This is clearly a pattern but other than manifesting its own existence, this pattern conveys no information. Information Theory tells that us such a pattern is devoid of information by pointing out that after we've listened to this pattern for a while, we can perfectly predict which symbol will arrive next. Such a pattern, by virtue of its complete predictability is not informative: a message that tells me what I already know tells me nothing. This important notion can be quantified in the Shannon Entropy (see glossary).
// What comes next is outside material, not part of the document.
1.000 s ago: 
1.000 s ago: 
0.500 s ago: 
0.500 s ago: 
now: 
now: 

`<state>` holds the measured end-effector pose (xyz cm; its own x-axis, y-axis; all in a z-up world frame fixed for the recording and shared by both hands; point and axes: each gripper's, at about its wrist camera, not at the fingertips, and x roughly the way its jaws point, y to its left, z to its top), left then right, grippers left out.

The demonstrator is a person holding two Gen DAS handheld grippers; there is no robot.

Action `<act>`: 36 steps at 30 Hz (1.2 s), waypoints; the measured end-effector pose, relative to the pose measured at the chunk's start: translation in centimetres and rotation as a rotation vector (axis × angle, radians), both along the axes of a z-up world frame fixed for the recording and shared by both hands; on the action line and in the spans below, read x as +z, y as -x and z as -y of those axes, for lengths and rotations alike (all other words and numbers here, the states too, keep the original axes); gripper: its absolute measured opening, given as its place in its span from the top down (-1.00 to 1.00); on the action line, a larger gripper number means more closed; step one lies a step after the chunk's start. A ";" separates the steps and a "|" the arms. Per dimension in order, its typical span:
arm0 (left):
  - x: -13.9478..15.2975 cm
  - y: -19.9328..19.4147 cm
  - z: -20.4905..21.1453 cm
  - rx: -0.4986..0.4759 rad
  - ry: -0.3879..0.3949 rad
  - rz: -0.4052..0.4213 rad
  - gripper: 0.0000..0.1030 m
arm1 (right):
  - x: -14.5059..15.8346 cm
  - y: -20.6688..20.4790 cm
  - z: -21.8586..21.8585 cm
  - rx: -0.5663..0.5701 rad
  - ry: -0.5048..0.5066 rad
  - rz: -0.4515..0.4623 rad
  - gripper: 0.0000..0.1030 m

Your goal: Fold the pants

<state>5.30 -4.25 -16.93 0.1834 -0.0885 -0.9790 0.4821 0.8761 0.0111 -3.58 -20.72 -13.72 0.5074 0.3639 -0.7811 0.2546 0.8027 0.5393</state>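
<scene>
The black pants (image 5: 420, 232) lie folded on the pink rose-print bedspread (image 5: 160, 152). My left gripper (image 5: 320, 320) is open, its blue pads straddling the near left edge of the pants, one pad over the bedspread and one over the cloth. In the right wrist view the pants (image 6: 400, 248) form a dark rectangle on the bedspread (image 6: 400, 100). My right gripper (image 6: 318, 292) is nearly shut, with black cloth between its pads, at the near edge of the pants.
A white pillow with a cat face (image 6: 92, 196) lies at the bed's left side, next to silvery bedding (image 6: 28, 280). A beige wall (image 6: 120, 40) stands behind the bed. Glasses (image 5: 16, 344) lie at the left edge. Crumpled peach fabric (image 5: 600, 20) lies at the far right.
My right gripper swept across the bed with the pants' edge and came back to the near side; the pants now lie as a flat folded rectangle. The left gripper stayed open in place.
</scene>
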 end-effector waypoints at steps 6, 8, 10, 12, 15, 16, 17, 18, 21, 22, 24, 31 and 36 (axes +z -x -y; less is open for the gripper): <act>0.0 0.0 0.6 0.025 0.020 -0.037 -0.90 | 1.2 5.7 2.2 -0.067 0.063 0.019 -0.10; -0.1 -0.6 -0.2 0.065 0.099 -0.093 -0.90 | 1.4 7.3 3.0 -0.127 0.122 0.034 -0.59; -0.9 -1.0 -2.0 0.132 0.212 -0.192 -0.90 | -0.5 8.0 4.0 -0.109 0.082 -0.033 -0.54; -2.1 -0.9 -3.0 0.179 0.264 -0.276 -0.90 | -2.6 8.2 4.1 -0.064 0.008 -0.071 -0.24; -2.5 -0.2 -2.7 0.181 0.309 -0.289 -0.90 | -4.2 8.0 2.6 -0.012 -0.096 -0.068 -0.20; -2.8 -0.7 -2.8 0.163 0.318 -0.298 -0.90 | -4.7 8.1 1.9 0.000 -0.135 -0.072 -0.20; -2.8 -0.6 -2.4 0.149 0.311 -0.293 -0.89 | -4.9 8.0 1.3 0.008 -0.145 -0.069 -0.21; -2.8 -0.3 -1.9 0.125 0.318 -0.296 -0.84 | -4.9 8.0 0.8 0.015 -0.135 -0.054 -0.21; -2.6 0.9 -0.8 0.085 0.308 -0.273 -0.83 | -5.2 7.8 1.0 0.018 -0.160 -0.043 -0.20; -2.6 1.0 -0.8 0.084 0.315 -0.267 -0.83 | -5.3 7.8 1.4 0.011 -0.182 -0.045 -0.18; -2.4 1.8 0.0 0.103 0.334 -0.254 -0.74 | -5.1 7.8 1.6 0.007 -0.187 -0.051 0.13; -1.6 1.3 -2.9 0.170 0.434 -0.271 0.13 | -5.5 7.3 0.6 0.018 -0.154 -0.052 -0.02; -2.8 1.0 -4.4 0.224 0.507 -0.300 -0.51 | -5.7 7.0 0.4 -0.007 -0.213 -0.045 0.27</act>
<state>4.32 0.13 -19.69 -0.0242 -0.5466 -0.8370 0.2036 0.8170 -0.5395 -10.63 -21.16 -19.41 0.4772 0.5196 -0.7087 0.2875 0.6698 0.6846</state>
However, if the transmitted tones are varied or modulated, the situation is quite different (FIG. 4):

This example makes is quite clear that information does not reside within the dots and dashes themselves; rather, it arises from an interpretation of their inter-relation ships. In Morse code, this is their order and duration relative to each other. Notice that by removing the first dash from

= - - -, the last two dashes now mean M = - -, even though the dashes have not changed. This context sensitivity is a wonderful thing, but it causes data mining disaster if ignored.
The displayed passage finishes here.